Año 2008
Vivan los buenos propósitos
Muy bien, ya estamos en el año de gracia de nuestro señor Jesucristo de 2008, según el calendario gregoriano que, es el que rige para los países llamados cristianos, en realidad se trata solo de una convención para ponernos de acuerdo en la hora en que, la próxima guerra va a comenzar.
Usted, si vive en España (gran país), se habrá tomado las doce uvas, cada una con su correspondiente campanada.

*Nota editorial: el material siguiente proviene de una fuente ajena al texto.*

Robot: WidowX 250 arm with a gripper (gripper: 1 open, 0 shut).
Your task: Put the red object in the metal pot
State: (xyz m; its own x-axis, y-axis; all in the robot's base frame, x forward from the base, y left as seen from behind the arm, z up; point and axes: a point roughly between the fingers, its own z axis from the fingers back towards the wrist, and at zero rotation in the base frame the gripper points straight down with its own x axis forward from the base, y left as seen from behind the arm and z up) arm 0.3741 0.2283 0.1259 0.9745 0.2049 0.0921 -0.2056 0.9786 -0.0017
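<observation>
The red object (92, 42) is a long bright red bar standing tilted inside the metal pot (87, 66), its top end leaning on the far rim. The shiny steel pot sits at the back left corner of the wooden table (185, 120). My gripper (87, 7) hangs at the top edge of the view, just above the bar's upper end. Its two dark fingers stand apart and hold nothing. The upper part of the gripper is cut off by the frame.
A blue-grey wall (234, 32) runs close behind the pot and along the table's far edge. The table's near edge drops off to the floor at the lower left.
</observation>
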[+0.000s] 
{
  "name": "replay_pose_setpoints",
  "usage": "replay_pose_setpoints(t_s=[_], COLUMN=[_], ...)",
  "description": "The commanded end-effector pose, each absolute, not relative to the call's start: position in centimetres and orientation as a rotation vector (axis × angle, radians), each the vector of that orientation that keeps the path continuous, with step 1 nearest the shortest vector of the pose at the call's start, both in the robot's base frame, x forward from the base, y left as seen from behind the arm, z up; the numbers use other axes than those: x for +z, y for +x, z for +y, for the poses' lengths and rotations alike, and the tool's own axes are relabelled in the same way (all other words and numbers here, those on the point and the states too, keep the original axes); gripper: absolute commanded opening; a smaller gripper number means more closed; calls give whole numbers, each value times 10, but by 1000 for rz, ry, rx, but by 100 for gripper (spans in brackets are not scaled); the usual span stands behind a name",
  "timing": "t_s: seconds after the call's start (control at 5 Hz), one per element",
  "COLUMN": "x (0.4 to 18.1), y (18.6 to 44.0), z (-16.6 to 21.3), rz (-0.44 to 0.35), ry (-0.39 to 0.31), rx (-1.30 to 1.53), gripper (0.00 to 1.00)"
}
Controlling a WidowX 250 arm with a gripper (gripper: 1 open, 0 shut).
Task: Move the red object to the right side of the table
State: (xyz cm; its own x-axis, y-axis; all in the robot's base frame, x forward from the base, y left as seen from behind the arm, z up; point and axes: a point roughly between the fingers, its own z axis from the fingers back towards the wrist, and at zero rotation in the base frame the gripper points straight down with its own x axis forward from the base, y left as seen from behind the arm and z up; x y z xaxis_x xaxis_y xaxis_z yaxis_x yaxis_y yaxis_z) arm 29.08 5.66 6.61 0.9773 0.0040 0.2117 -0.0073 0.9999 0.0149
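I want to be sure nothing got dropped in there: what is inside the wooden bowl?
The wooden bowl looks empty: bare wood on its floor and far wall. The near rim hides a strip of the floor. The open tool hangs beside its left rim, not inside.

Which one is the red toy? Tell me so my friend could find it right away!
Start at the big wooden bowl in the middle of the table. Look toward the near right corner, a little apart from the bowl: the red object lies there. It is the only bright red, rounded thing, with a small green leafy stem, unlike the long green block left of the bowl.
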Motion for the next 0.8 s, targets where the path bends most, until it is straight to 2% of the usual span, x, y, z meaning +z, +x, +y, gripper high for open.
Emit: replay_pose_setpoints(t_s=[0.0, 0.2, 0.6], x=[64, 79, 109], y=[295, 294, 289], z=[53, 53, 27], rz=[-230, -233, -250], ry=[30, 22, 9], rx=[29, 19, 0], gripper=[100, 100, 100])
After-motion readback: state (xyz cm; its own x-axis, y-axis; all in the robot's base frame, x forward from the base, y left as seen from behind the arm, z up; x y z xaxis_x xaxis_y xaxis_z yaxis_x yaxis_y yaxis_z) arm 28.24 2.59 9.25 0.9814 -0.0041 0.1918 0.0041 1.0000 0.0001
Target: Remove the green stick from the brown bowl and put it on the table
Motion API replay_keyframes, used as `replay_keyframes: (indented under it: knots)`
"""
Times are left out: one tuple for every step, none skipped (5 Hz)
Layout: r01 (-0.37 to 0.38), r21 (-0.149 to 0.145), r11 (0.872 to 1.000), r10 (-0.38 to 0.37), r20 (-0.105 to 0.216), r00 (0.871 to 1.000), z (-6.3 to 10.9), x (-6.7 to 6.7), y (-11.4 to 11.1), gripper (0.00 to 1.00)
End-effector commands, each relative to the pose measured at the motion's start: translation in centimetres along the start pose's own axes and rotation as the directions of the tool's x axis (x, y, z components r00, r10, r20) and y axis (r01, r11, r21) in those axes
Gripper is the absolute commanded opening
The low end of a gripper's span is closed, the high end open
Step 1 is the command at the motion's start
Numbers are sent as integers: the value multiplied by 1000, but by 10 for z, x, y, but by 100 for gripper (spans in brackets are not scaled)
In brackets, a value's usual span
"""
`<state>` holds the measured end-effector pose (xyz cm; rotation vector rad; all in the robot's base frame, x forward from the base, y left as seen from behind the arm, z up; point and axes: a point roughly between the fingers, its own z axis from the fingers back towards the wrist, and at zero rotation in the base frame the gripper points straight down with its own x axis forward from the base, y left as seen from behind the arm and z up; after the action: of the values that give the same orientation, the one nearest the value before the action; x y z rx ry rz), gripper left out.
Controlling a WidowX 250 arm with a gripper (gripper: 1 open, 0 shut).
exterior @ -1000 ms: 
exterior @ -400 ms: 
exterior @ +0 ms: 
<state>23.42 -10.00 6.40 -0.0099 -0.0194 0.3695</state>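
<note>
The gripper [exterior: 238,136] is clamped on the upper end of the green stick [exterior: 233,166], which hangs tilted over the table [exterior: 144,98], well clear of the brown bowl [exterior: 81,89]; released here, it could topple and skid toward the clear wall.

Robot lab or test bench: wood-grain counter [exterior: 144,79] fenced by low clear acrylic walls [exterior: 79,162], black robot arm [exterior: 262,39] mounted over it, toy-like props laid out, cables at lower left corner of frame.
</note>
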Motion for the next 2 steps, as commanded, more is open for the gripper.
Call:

Curiosamente esta costumbre que tenemos, es relativamente reciente, data de principios del siglo XX, cuando en un año de excedentes de uva, para darle salida a tanto volumen acumulado, un avispado empresario tuvo la idea de buscar la solución, a su problema, con la ingesta de las susodichas, por cada uno de sus conciudadanos, con cada campanada de las doce horas que culminan el 31 de diciembre, naturalmente, desde la Puerta del Sol de Madrid. ¡Todo un éxito, tú!
Pero la cosa, no se queda en eso, existen los buenos propósitos, si hombre si, esos que se hacen en momentos de euforia y que, esperamos, a nadie se le ocurra tomarlos en cuenta, y menos pedirnos explicación de su cumplimiento.
¿Y luego? (que diría un gallego), ¿a qué carallo viene tanto ritual?
¡Huy, que carallo! (que diría otro gallego).
A final del este año de 2008, hablamos, digo yo.